Search code examples
pythonfile-read

python multiprocessing read file cost too much time


there is a function in my code that should read the file .each file is about 8M,however the reading speed is too low,and to improve that i use the multiprocessing.sadly,it seems it got blocked.i wanna know is there any methods to help solve this and improve the reading speed?

my code is as follows:

import multiprocessing as mp
import json
import os

def gainOneFile(filename):

    file_from = open(filename)
    json_str = file_from.read()
    temp = json.loads(json_str)
    print "load:",filename," len ",len(temp)
    file_from.close()
    return temp

def gainSortedArr(path):
    arr = []
    pool = mp.Pool(4)
    for i in xrange(1,40):
        abs_from_filename = os.path.join(path, "outputDict"+str(i))
        result = pool.apply_async(gainOneFile,(abs_from_filename,)) 
        arr.append(result.get())

    pool.close()
    pool.join()                                               
    arr = sorted(arr,key = lambda dic:len(dic))

    return arr

and the call function:

whole_arr = gainSortedArr("sortKeyOut/")  

Solution

  • You have a few problems. First, you're not parallelizing. You do:

    result = pool.apply_async(gainOneFile,(abs_from_filename,)) 
    arr.append(result.get())
    

    over and over, dispatching a task, then immediately calling .get() which waits for it to complete before you dispatch any additional tasks; you never actually have more than one worker running at once. Store all the results without calling .get(), then call .get() later. Or just use Pool.map or related methods and save yourself some hassle from manual individual result management, e.g. (using imap_unordered to minimize overhead since you're just sorting anyway):

    # Make generator of paths to load
    paths = (os.path.join(path, "outputDict"+str(i)) for i in xrange(1, 40))
    # Load them all in parallel, and sort the results by length (lambda is redundant)
    arr = sorted(pool.imap_unordered(gainOneFile, paths), key=len)
    

    Second, multiprocessing has to pickle and unpickle all arguments and return values sent between the main process and the workers, and it's all sent over pipes that incur system call overhead to boot. Since your file system isn't likely to gain substantial speed from parallelizing the reads, it's likely to be a net loss, not a gain.
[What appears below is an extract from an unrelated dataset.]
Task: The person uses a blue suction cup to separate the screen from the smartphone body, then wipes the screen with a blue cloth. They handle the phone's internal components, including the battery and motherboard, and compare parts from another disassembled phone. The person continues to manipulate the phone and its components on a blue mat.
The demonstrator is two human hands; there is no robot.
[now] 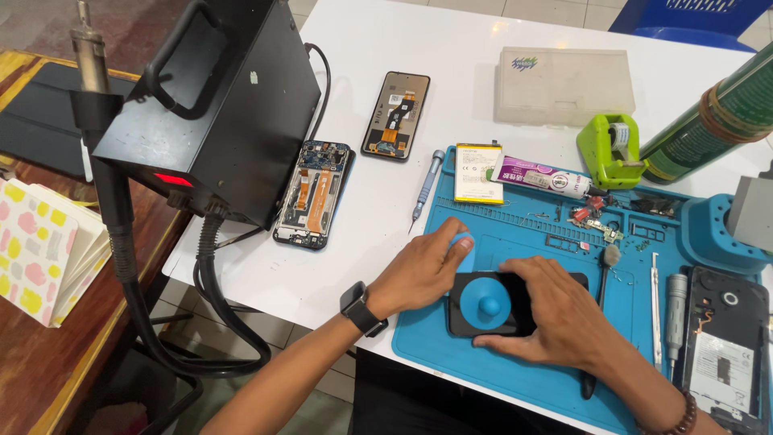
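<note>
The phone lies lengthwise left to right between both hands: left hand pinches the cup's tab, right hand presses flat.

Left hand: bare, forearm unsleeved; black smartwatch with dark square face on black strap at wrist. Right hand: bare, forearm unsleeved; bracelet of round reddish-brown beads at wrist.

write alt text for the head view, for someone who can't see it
Two hands work on a black phone lying on a blue mat: the left hand holds a blue tool at its edge, and the right hand steadies it beside a blue suction cup. Opened phones, a screwdriver and a black hot-air station lie around.
</note>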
    You might be able to get a bit of a boost by switching to a thread based pool; change the import to import multiprocessing.dummy as mp and you'll get a version of Pool implemented in terms of threads; they don't work around the CPython GIL, but since this code is almost certainly I/O bound, that hardly matters, and it removes the pickling and unpickling as well as the IPC involved in worker communications.
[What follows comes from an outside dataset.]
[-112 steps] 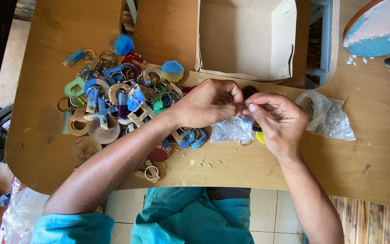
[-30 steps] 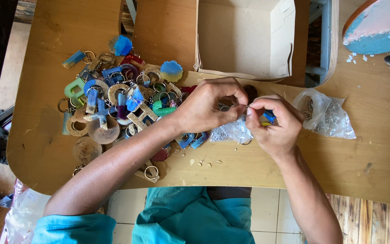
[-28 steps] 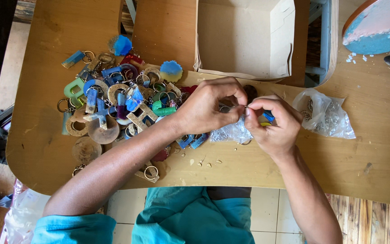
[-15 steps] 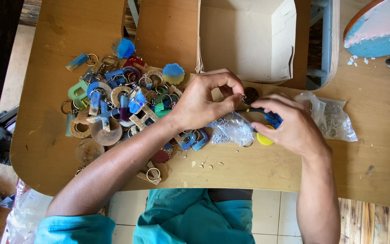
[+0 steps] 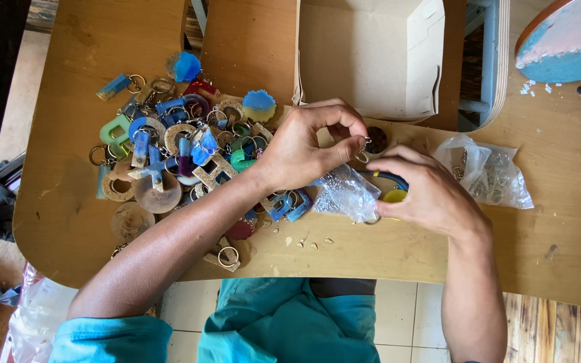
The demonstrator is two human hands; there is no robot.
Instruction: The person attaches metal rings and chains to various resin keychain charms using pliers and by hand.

    Lastly, if you're using Python 3.3 or higher on a UNIX like system, you may be able to get the OS to help you out by having it pull files into the system cache more aggressively. If you can open the file, then use os.posix_fadvise on the file descriptor (.fileno() on file objects) with either WILLNEED or SEQUENTIAL it might improve read performance when you read from the file at some later point by aggressively prefetching file data before you request it.